> Work order: Please filter the listing below and copy out the lines that hold "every".

> Records provided:
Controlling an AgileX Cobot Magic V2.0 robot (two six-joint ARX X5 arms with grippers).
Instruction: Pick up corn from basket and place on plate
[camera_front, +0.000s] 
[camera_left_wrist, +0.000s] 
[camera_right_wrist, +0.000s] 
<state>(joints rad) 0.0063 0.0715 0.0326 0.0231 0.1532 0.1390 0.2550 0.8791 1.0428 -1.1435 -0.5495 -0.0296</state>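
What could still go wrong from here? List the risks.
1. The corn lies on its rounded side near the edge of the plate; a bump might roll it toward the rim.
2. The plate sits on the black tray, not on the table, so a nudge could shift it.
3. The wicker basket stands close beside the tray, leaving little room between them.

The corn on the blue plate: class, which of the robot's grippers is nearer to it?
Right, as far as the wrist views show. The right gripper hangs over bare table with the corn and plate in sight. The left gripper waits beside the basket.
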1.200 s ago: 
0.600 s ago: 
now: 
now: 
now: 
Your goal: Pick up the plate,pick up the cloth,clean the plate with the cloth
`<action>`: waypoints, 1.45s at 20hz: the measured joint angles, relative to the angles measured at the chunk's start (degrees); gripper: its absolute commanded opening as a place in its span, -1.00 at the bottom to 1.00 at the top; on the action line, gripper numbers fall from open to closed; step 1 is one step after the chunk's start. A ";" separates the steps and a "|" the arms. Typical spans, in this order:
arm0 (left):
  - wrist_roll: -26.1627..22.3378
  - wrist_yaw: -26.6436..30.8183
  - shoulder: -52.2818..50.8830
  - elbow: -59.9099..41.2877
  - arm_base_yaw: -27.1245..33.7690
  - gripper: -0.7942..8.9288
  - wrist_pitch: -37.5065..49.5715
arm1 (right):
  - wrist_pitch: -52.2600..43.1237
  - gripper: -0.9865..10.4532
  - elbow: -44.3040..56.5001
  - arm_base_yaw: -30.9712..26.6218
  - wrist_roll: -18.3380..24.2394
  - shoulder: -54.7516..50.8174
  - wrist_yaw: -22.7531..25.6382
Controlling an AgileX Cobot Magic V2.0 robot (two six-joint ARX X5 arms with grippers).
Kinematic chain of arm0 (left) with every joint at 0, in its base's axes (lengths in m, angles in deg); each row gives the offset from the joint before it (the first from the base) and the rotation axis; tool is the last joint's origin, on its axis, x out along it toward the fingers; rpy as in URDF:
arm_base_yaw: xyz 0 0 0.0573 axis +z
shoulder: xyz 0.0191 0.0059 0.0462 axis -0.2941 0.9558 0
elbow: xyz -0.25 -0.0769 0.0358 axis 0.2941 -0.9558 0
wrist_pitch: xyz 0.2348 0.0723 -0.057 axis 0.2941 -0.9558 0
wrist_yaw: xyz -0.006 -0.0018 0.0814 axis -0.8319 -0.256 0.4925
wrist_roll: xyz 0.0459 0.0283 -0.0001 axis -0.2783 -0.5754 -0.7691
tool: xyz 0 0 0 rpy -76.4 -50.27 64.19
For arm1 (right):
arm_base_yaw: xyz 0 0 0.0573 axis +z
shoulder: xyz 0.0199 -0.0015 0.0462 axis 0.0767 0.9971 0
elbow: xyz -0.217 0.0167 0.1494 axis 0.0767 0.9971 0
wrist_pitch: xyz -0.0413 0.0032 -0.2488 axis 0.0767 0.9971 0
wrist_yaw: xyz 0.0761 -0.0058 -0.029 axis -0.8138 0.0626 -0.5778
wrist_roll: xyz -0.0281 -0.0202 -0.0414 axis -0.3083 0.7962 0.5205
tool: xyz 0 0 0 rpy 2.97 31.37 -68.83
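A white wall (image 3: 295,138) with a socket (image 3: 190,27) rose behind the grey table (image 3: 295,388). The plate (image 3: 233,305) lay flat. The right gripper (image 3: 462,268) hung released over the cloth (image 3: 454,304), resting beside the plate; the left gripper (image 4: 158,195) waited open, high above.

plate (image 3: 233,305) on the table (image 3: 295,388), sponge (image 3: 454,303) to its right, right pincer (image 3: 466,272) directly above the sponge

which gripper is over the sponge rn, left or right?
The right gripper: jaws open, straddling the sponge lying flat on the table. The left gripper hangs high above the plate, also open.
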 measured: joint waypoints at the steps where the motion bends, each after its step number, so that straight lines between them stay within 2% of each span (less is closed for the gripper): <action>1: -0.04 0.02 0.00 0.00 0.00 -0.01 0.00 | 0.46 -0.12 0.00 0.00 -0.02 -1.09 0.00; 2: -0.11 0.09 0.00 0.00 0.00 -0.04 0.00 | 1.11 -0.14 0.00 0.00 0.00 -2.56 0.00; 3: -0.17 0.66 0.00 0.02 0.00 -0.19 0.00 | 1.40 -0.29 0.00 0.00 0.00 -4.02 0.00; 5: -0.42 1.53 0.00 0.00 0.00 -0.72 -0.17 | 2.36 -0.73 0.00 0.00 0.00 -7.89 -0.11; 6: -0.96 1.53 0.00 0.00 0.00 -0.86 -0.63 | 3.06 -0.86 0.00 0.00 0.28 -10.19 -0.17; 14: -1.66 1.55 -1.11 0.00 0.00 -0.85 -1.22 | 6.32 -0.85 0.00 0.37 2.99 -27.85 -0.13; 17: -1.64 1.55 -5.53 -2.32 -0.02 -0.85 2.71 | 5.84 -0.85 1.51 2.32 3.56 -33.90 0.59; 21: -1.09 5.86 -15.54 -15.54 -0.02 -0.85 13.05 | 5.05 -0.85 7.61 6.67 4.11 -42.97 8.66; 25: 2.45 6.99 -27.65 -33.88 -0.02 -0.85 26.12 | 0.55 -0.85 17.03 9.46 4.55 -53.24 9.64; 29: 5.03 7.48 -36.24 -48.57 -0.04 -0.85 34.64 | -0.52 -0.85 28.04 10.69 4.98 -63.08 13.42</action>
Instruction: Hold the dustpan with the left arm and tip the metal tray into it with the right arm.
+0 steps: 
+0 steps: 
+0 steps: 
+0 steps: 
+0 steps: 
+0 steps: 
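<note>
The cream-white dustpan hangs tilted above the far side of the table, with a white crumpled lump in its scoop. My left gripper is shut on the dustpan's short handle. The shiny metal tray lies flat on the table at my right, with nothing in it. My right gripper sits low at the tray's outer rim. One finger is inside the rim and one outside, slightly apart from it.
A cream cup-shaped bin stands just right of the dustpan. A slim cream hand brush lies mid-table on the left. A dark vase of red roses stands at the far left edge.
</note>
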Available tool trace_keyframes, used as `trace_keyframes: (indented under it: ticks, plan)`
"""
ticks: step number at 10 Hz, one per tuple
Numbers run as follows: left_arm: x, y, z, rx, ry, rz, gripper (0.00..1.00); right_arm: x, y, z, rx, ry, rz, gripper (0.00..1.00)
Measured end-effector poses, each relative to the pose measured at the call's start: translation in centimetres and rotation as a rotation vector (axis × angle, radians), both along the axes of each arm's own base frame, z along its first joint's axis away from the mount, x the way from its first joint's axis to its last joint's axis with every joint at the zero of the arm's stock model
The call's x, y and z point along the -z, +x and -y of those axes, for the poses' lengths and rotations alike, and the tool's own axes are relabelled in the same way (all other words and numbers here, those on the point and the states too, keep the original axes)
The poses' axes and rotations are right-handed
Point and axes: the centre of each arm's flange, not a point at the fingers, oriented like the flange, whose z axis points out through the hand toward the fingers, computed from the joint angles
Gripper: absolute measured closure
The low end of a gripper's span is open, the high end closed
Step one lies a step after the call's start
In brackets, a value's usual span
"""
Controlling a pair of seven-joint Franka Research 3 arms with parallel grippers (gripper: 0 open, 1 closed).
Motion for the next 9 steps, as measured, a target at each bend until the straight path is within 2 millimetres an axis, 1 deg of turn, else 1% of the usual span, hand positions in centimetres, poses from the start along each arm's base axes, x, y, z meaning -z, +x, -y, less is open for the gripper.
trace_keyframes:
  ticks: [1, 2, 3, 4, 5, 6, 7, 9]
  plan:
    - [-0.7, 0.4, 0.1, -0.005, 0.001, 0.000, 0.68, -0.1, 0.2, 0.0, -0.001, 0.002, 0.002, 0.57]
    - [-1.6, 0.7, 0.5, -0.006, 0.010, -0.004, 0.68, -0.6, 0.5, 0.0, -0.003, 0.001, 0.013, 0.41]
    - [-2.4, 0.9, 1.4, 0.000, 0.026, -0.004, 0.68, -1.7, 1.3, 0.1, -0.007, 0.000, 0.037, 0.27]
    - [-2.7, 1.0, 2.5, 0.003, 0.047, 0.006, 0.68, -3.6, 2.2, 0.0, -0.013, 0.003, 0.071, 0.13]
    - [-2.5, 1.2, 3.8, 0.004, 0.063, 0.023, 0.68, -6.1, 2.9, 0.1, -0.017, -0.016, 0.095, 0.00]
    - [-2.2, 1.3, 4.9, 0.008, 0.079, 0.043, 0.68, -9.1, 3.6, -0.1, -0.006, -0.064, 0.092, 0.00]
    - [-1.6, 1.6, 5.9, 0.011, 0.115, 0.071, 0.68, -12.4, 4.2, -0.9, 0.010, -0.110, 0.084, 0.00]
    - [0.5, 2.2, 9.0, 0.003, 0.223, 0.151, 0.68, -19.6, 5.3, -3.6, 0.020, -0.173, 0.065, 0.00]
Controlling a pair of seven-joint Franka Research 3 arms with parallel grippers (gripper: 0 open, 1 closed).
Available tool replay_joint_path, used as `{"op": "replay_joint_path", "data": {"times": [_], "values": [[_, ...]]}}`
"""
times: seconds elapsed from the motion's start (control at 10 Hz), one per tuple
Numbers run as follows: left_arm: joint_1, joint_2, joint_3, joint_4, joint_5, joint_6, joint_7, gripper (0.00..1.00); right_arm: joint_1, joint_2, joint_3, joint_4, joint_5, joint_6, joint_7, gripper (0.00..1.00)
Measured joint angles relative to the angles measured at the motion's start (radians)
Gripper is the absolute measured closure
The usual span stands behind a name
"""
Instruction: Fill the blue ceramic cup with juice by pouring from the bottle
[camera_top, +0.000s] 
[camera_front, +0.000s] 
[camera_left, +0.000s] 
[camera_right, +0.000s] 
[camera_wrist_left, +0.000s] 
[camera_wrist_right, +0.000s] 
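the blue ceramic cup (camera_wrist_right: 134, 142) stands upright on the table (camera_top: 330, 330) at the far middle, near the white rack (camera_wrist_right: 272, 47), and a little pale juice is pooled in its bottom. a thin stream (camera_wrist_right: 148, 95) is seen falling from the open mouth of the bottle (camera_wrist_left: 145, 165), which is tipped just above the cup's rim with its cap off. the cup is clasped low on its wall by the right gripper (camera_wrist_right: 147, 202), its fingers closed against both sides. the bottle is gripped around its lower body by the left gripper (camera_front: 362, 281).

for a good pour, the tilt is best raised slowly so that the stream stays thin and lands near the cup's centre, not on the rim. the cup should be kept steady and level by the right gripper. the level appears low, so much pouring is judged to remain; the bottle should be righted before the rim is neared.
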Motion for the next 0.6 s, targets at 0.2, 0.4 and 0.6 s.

> Answer area:
Kinematic chain of arm0 (left) with every joint at 0, in its base's axes (lengths in m, angles in deg); each row gives the offset from the joint before it (the first from the base) and the rotation axis; tool is the last joint's origin, on its axis, x out along it toward the fingers; rpy as in URDF:
Measured end-effector poses, each relative to the pose measured at the call's start: translation in centimetres and rotation as a rotation vector (axis × angle, radians), both along the axes of each arm's own base frame, z along its first joint's axis away from the mount, x the way from its first joint's axis to its last joint's axis with every joint at the zero of the arm's stock model

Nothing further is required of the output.